Brief – Repeat each entry in full, exactly.

Saved data entries:
------------
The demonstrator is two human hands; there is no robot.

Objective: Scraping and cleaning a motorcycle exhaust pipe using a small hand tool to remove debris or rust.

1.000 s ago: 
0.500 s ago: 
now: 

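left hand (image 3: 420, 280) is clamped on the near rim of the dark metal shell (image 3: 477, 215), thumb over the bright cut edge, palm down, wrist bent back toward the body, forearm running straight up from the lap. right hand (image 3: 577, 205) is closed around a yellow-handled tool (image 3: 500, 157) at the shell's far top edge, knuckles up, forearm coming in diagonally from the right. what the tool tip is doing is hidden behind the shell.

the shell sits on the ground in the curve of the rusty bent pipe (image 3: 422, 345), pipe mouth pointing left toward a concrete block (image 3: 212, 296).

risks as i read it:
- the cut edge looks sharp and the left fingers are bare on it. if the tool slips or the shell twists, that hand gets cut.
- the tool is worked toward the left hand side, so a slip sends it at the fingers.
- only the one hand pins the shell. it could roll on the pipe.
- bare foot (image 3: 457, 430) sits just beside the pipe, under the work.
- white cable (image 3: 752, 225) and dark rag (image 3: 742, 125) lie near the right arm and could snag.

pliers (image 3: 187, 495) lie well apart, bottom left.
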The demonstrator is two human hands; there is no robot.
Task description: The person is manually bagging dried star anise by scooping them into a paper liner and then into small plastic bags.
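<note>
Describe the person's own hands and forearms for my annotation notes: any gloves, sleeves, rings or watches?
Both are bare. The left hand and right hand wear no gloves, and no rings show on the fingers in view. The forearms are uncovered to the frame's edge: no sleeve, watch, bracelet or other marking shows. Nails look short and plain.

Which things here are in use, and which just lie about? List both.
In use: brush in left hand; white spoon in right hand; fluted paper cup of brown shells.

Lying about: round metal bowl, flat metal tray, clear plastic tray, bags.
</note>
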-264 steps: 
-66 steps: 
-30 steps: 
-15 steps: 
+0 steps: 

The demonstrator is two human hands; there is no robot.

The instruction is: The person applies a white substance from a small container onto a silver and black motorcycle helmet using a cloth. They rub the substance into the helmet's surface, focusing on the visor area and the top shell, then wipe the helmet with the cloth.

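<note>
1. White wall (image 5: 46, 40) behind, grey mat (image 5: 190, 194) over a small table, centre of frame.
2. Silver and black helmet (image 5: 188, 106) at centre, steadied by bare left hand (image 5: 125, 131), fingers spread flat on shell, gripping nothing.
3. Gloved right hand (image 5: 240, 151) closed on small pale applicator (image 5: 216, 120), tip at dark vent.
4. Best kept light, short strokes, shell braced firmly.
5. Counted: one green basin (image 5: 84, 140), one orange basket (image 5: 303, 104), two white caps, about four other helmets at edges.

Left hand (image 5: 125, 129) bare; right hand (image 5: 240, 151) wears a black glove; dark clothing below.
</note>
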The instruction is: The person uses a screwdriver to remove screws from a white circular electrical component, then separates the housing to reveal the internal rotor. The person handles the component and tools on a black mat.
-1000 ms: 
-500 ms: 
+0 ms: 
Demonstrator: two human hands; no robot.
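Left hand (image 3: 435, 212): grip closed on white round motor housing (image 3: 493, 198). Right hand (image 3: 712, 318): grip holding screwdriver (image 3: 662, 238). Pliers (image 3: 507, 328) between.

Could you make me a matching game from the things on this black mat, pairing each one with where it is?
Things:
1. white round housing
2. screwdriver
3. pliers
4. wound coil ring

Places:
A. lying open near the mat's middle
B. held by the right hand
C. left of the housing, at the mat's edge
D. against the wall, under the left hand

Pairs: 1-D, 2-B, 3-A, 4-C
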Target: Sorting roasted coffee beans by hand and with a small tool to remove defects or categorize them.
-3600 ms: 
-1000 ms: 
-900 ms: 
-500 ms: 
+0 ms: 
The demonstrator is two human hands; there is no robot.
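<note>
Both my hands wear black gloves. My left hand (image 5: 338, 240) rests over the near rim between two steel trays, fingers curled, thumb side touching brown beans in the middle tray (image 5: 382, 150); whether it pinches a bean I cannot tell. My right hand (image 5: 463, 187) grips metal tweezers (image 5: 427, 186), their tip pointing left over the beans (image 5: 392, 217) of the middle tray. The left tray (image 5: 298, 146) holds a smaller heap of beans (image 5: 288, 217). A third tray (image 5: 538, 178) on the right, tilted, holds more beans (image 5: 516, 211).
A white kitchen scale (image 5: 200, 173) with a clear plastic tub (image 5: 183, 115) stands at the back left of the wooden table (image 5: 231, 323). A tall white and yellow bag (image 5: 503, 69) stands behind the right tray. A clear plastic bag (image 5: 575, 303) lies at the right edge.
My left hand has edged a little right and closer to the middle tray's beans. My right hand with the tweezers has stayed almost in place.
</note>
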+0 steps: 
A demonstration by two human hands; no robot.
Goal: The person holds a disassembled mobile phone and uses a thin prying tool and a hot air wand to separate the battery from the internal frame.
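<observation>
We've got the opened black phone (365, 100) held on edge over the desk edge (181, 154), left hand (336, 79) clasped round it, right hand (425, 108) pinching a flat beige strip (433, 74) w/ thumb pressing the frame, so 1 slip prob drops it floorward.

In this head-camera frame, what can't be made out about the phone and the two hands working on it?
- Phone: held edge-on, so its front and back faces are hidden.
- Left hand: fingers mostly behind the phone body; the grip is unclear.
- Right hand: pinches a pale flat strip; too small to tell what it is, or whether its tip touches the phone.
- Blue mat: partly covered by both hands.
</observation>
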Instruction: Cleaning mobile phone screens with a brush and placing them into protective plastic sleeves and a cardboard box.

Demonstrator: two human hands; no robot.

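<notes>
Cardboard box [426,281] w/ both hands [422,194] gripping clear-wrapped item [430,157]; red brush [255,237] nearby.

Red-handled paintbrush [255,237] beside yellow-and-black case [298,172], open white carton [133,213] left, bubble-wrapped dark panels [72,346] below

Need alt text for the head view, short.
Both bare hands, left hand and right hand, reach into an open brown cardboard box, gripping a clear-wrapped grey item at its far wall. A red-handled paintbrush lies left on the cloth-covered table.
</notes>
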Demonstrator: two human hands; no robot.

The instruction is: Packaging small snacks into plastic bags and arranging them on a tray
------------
Response for this exercise –
The demonstrator is two human hands; there is no robot.

Objective: Scraping and cleaning a motorcycle exhaust pipe using a small hand tool to remove debris or rust.

1.000 s ago: 
0.500 s ago: 
now: 

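left hand (image 3: 420, 280) is clamped on the near rim of the dark metal shell (image 3: 477, 215), thumb over the bright cut edge, palm down, wrist bent back toward the body, forearm running straight up from the lap. right hand (image 3: 577, 205) is closed around a yellow-handled tool (image 3: 500, 157) at the shell's far top edge, knuckles up, forearm coming in diagonally from the right. what the tool tip is doing is hidden behind the shell.

the shell sits on the ground in the curve of the rusty bent pipe (image 3: 422, 345), pipe mouth pointing left toward a concrete block (image 3: 212, 296).

risks as i read it:
- the cut edge looks sharp and the left fingers are bare on it. if the tool slips or the shell twists, that hand gets cut.
- the tool is worked toward the left hand side, so a slip sends it at the fingers.
- only the one hand pins the shell. it could roll on the pipe.
- bare foot (image 3: 457, 430) sits just beside the pipe, under the work.
- white cable (image 3: 752, 225) and dark rag (image 3: 742, 125) lie near the right arm and could snag.

pliers (image 3: 187, 495) lie well apart, bottom left.
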The demonstrator is two human hands; there is no robot.
Task description: The person is manually bagging dried star anise by scooping them into a paper liner and then into small plastic bags.
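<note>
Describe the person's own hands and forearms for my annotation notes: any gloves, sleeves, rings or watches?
Both are bare. The left hand and right hand wear no gloves, and no rings show on the fingers in view. The forearms are uncovered to the frame's edge: no sleeve, watch, bracelet or other marking shows. Nails look short and plain.

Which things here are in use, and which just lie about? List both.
In use: brush in left hand; white spoon in right hand; fluted paper cup of brown shells.

Lying about: round metal bowl, flat metal tray, clear plastic tray, bags.
</note>
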-264 steps: 
-66 steps: 
-30 steps: 
-15 steps: 
+0 steps: 

The demonstrator is two human hands; there is no robot.

The instruction is: The person applies a white substance from a small container onto a silver and black motorcycle helmet using a cloth. They rub the substance into the helmet's surface, focusing on the visor area and the top shell, then wipe the helmet with the cloth.

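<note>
1. White wall (image 5: 46, 40) behind, grey mat (image 5: 190, 194) over a small table, centre of frame.
2. Silver and black helmet (image 5: 188, 106) at centre, steadied by bare left hand (image 5: 125, 131), fingers spread flat on shell, gripping nothing.
3. Gloved right hand (image 5: 240, 151) closed on small pale applicator (image 5: 216, 120), tip at dark vent.
4. Best kept light, short strokes, shell braced firmly.
5. Counted: one green basin (image 5: 84, 140), one orange basket (image 5: 303, 104), two white caps, about four other helmets at edges.

Left hand (image 5: 125, 129) bare; right hand (image 5: 240, 151) wears a black glove; dark clothing below.
</note>
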The instruction is: The person uses a screwdriver to remove screws from a white circular electrical component, then separates the housing to reveal the internal rotor. The person handles the component and tools on a black mat.
-1000 ms: 
-500 ms: 
+0 ms: 
Demonstrator: two human hands; no robot.
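Left hand (image 3: 435, 212): grip closed on white round motor housing (image 3: 493, 198). Right hand (image 3: 712, 318): grip holding screwdriver (image 3: 662, 238). Pliers (image 3: 507, 328) between.

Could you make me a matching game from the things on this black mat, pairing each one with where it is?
Things:
1. white round housing
2. screwdriver
3. pliers
4. wound coil ring

Places:
A. lying open near the mat's middle
B. held by the right hand
C. left of the housing, at the mat's edge
D. against the wall, under the left hand

Pairs: 1-D, 2-B, 3-A, 4-C
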Target: Sorting roasted coffee beans by hand and with a small tool to remove defects or categorize them.
-3600 ms: 
-1000 ms: 
-900 ms: 
-500 ms: 
+0 ms: 
The demonstrator is two human hands; there is no robot.
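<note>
Both my hands wear black gloves. My left hand (image 5: 338, 240) rests over the near rim between two steel trays, fingers curled, thumb side touching brown beans in the middle tray (image 5: 382, 150); whether it pinches a bean I cannot tell. My right hand (image 5: 463, 187) grips metal tweezers (image 5: 427, 186), their tip pointing left over the beans (image 5: 392, 217) of the middle tray. The left tray (image 5: 298, 146) holds a smaller heap of beans (image 5: 288, 217). A third tray (image 5: 538, 178) on the right, tilted, holds more beans (image 5: 516, 211).
A white kitchen scale (image 5: 200, 173) with a clear plastic tub (image 5: 183, 115) stands at the back left of the wooden table (image 5: 231, 323). A tall white and yellow bag (image 5: 503, 69) stands behind the right tray. A clear plastic bag (image 5: 575, 303) lies at the right edge.
My left hand has edged a little right and closer to the middle tray's beans. My right hand with the tweezers has stayed almost in place.
</note>
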+0 steps: 
A demonstration by two human hands; no robot.
Goal: The person holds a disassembled mobile phone and uses a thin prying tool and a hot air wand to separate the battery from the internal frame.
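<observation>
We've got the opened black phone (365, 100) held on edge over the desk edge (181, 154), left hand (336, 79) clasped round it, right hand (425, 108) pinching a flat beige strip (433, 74) w/ thumb pressing the frame, so 1 slip prob drops it floorward.

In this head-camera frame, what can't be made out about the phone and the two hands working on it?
- Phone: held edge-on, so its front and back faces are hidden.
- Left hand: fingers mostly behind the phone body; the grip is unclear.
- Right hand: pinches a pale flat strip; too small to tell what it is, or whether its tip touches the phone.
- Blue mat: partly covered by both hands.
</observation>
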Instruction: Cleaning mobile phone screens with a brush and placing them into protective plastic sleeves and a cardboard box.

Demonstrator: two human hands; no robot.

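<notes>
Cardboard box [426,281] w/ both hands [422,194] gripping clear-wrapped item [430,157]; red brush [255,237] nearby.

Red-handled paintbrush [255,237] beside yellow-and-black case [298,172], open white carton [133,213] left, bubble-wrapped dark panels [72,346] below

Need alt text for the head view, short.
Both bare hands, left hand and right hand, reach into an open brown cardboard box, gripping a clear-wrapped grey item at its far wall. A red-handled paintbrush lies left on the cloth-covered table.
</notes>
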Demonstrator: two human hands; no robot.

The instruction is: Packaging small snacks into plastic bags and arranging them on a tray

The full output has been given.